European governments are seeking affordable drone adoption after the wars in Ukraine and Iran have shown that cheap UAVs can destroy billions of dollars in military equipment. Ukraine’s Operation Spiderweb in June 2025 used $2,000 worth of drones to destroy an estimated $7 billion worth of Russian strategic bombs, according to Ukrainian officials, although Russia claimed heavy losses. The asymmetry between drone costs and the damage they cause has made counter-drone systems one of the fastest growing segments of defense procurement.

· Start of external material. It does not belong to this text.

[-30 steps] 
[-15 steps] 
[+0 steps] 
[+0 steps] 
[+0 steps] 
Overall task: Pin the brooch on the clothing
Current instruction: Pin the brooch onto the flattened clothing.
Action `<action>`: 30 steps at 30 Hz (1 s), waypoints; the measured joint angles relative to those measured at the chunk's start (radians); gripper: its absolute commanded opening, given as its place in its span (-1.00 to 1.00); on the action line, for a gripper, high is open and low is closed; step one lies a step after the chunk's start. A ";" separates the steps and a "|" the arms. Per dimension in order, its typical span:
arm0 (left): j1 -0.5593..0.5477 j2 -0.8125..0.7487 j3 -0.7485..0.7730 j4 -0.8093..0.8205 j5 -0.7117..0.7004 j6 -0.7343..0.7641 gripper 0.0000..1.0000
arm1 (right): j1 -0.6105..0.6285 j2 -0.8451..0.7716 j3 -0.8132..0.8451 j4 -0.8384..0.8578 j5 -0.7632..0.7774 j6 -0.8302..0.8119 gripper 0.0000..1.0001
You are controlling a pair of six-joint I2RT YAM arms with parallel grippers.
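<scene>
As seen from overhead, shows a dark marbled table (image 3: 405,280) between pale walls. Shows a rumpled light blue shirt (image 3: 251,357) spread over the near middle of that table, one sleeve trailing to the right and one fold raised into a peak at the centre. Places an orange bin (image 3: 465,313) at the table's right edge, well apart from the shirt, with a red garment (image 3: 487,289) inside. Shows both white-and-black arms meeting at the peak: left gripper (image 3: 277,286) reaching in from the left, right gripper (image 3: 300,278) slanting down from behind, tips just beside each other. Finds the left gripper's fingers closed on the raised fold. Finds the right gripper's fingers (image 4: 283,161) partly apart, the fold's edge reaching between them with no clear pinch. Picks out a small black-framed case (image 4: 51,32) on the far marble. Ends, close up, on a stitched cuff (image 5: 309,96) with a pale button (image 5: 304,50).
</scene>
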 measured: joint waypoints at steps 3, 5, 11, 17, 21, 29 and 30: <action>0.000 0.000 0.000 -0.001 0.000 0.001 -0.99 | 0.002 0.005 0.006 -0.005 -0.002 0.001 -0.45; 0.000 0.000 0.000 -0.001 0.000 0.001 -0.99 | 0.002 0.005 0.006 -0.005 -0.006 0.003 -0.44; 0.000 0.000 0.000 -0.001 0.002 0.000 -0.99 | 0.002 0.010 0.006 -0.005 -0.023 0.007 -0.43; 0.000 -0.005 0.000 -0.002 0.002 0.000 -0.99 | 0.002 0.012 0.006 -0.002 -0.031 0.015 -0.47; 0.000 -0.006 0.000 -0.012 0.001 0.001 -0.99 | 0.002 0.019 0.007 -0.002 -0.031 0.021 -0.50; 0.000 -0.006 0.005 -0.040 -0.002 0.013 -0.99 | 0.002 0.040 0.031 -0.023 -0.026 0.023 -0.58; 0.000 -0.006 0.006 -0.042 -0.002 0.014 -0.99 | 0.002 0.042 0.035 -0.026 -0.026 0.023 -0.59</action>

The counter-drone market is expected to more than triple from about $6.6 billion in 2025 to $20 billion in 2030. Startups across Europe are raising money to build strong anti-drone capabilities, and NATO members on Russia’s border have agreed to build a drone detection wall from Norway to Poland. The Sound Shield positions itself as a complementary layer to radar and radio frequency detection rather than a replacement.
The economic case is straightforward. Modern radar systems capable of detecting small drones are orders of magnitude larger than the nEdge Minis network, and actively broadcast their location every time they sweep. Sound Shield sensors are passive, meaning they do not emit signals that can be picked up by an enemy or jammed.
The trade-off is distance and reliability.
Acoustic drone detection has well-documented limitations that the source material does not address. Most acoustic systems work well for about 300-500 meters under favorable conditions, with performance greatly degraded in wind, rain, or noisy urban environments. Ambient noise from traffic, wildlife, and industrial machinery can be misleading.
Newer drone models are also designed with quieter motors that reduce the acoustic signature available for detection. Neuron Soundware claims its nEdge PRO computing module can integrate data from sensors within a 20-kilometer radius, but independent testing of that claim range has not yet been published.
The company has raised approximately 7.4 million euros to date from investors including Inven Capital, J&T Ventures, and Lead Ventures, and received 7 million euros from the European Innovation Council. It has more than 130 industrial installations on all four continents for acoustic monitoring equipment. Whether the jump from eavesdropping on pumps and air engines to tracking hostile drones in contested airspace can be carried over as the company suggests remains to be proven in real-world situations.